▶ _Task description_
In the entries below, find the line with "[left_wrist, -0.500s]" and the line with "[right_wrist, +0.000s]"; copy them and every line between them exactly, but not the pictures.

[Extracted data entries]

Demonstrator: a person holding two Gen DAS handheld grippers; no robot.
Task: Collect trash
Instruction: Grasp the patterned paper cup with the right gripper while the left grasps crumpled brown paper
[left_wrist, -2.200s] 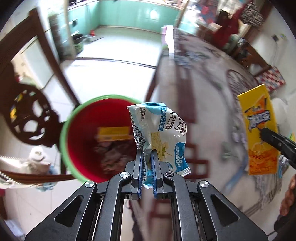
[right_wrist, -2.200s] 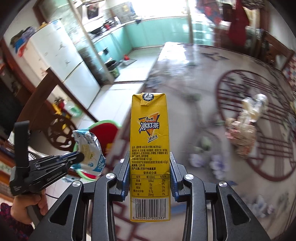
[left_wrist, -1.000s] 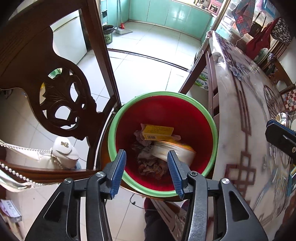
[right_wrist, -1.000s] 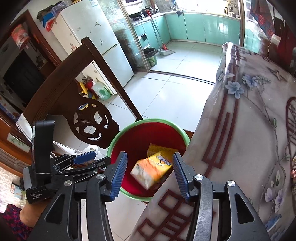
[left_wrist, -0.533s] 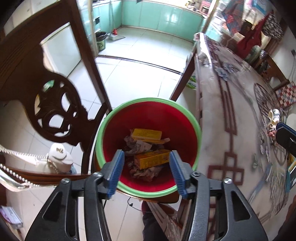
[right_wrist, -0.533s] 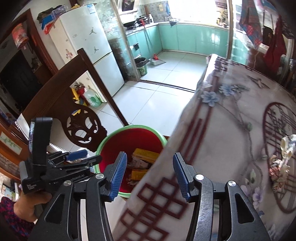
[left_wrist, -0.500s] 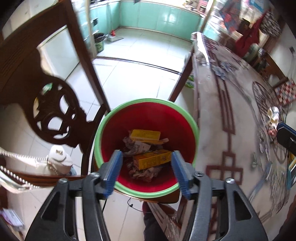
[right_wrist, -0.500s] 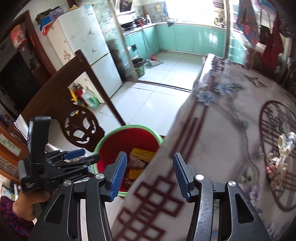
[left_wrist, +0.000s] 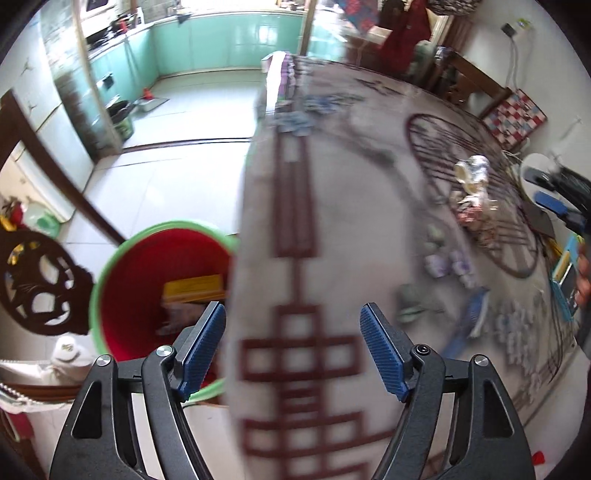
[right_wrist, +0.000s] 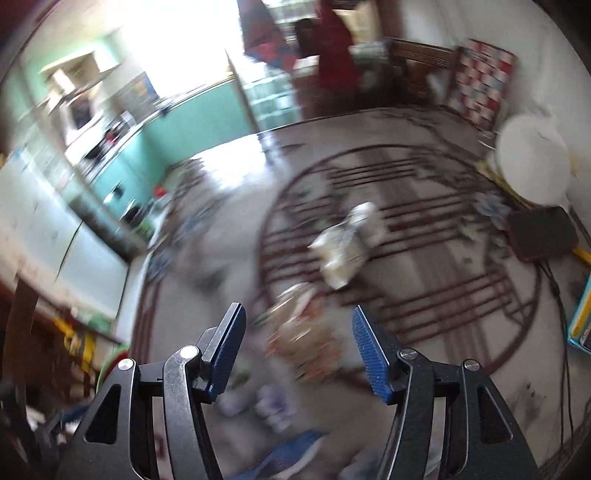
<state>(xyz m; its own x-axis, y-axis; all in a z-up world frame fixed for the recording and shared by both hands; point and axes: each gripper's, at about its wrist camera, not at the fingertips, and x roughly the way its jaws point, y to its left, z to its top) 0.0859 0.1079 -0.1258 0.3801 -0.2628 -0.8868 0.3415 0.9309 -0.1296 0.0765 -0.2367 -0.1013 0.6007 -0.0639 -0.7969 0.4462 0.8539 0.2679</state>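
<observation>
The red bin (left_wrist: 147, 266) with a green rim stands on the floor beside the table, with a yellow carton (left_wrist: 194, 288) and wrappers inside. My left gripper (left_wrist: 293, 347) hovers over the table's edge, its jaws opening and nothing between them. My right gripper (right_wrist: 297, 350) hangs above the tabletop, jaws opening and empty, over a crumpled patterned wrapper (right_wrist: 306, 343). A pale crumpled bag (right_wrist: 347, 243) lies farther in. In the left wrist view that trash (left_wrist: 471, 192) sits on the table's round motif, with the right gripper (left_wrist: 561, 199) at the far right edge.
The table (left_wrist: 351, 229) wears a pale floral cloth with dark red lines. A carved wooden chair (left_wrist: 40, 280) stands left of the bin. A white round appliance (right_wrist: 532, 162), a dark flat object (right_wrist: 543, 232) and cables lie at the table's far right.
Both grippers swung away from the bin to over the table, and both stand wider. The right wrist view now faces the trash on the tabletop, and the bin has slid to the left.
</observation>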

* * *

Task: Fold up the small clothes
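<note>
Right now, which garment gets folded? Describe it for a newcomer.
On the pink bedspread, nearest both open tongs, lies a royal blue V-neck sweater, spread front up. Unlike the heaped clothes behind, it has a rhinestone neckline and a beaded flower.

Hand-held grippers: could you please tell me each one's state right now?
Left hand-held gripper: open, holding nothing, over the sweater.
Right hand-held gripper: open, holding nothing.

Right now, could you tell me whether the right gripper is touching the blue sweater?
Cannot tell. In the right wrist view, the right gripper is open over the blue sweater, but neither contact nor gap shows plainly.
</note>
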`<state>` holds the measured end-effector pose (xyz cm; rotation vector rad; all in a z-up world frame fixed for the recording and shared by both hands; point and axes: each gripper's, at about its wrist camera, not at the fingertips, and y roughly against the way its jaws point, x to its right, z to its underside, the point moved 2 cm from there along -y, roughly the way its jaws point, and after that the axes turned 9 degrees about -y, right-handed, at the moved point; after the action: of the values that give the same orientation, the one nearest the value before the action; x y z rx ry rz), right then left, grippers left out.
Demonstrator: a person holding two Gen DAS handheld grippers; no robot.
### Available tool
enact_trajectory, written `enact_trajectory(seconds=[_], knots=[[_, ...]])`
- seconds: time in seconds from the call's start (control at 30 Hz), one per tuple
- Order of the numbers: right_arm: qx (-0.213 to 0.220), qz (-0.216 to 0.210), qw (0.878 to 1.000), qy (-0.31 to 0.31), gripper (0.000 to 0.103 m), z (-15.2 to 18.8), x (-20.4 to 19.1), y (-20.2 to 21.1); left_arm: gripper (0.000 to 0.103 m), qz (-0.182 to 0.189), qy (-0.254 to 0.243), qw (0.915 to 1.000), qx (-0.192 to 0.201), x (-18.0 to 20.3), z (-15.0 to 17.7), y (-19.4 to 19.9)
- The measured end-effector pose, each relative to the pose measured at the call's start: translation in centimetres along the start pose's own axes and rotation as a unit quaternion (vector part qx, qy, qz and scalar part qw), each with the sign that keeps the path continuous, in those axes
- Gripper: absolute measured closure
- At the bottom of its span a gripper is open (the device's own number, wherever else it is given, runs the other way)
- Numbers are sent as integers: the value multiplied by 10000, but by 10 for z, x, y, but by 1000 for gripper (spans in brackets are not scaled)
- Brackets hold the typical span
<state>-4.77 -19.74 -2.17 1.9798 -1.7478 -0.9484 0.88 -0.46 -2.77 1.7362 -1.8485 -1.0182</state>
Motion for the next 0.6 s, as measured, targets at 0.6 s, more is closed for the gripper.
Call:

▶ _Expected output_
[left_wrist, -0.500s] 
[right_wrist, -0.500s] 
[left_wrist, +0.000s] 
[right_wrist, +0.000s] 

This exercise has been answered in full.